You need to log in to create posts and topics. Login · Register

Help start troubleshooting with iSCSI / ESXi

Hello,
we have a 3-nodes PetaSAN 3.1.0 system. It offers storage space to a 3-nodes ESXi system, with the storage mounted via iSCSI.

One repeating issue we detected is that (apparently exactly every month, i.e. every 30 days) the access from one specific ESXi node is kind of stuck.
The only way to quickly resolve the issue is to restart the ESXi server.

I won't ask for a detailed troubleshooting, but I'd like some suggestions in which direction should I investigate in order to find out the cause of this issue?
At least from the metrics shown in the PetasSAN dashboard, I can't spot any clear problem (there an unusual peak in the commit time for some of OSDs around the time when the storage access is very slow, but I'd think it's more the effect of the outstanding access requests than the cause of it)

The periodicity of the issue looks also suspicious: does PetaSAN has some kind of monthly scrub/cleaning job that might interfere with disk access?

Thanks

We have a large number ESXi installations running for years with no issues. If you need to restart the ESXi side not PetaSAN side, i would think the PetaSAN side is working as expected.

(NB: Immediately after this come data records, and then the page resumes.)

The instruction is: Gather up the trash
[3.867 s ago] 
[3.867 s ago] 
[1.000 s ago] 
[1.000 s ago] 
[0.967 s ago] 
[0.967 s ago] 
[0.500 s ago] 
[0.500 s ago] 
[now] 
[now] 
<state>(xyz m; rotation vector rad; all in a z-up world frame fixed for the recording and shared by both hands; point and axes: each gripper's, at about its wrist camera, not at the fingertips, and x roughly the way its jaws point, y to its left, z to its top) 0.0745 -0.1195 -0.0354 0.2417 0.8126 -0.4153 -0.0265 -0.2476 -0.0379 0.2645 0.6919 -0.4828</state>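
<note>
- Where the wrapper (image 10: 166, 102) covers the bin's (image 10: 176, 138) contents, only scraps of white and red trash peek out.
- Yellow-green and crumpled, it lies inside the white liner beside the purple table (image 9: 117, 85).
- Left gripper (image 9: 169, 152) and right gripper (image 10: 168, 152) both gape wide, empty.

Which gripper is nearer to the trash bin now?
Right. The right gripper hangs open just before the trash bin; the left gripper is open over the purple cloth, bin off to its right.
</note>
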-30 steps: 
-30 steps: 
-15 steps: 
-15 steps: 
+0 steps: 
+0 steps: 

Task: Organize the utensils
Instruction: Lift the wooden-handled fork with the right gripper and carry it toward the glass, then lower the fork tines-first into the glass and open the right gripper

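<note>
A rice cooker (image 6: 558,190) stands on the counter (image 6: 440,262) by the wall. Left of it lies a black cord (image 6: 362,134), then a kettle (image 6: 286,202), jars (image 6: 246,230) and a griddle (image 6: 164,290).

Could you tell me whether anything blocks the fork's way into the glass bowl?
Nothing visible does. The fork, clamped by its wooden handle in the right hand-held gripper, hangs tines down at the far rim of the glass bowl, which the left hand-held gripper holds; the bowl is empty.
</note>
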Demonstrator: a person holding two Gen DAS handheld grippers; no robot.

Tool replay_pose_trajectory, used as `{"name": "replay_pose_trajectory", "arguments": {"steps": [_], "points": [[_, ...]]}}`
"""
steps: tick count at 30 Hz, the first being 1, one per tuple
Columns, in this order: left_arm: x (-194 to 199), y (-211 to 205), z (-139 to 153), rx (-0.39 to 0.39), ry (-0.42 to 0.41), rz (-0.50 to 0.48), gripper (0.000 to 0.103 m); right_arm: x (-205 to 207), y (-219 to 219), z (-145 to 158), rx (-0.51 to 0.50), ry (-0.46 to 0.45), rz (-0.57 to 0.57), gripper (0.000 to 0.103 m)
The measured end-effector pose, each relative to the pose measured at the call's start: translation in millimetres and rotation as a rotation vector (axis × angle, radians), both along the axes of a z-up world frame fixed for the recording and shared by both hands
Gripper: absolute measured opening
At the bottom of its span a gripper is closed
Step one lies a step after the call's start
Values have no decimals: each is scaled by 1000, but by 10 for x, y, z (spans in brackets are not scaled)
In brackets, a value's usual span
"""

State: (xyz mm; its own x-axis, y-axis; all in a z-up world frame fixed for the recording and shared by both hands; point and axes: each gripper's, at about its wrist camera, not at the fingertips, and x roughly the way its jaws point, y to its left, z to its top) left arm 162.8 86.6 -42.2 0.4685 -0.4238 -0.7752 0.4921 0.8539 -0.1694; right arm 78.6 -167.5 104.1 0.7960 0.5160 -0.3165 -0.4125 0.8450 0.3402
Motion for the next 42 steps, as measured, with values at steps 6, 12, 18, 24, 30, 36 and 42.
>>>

We do not have a monthly scheduled process.

In dashboard Node Statistics, do you see high disk % busy during the time of problem? If so it could be high load compared to available hardware. What type of disk setup do you have:  ssd (model, enterprise/consumer type), pure hdd, hdd with journal ? How many total disks ? In Cluster Statistics what is the cluster Throughput and IOPS load during that time ?  Did you set your scrub speed and.or backfill speed too high from the UI Maintenance page ? Generally ESXi is less forgiving to i/o delay (letancy) than other clients like Windows or Linux and may stopped the datastore if the delay is too high, if you do not have sufficient hardware, you may run into issues.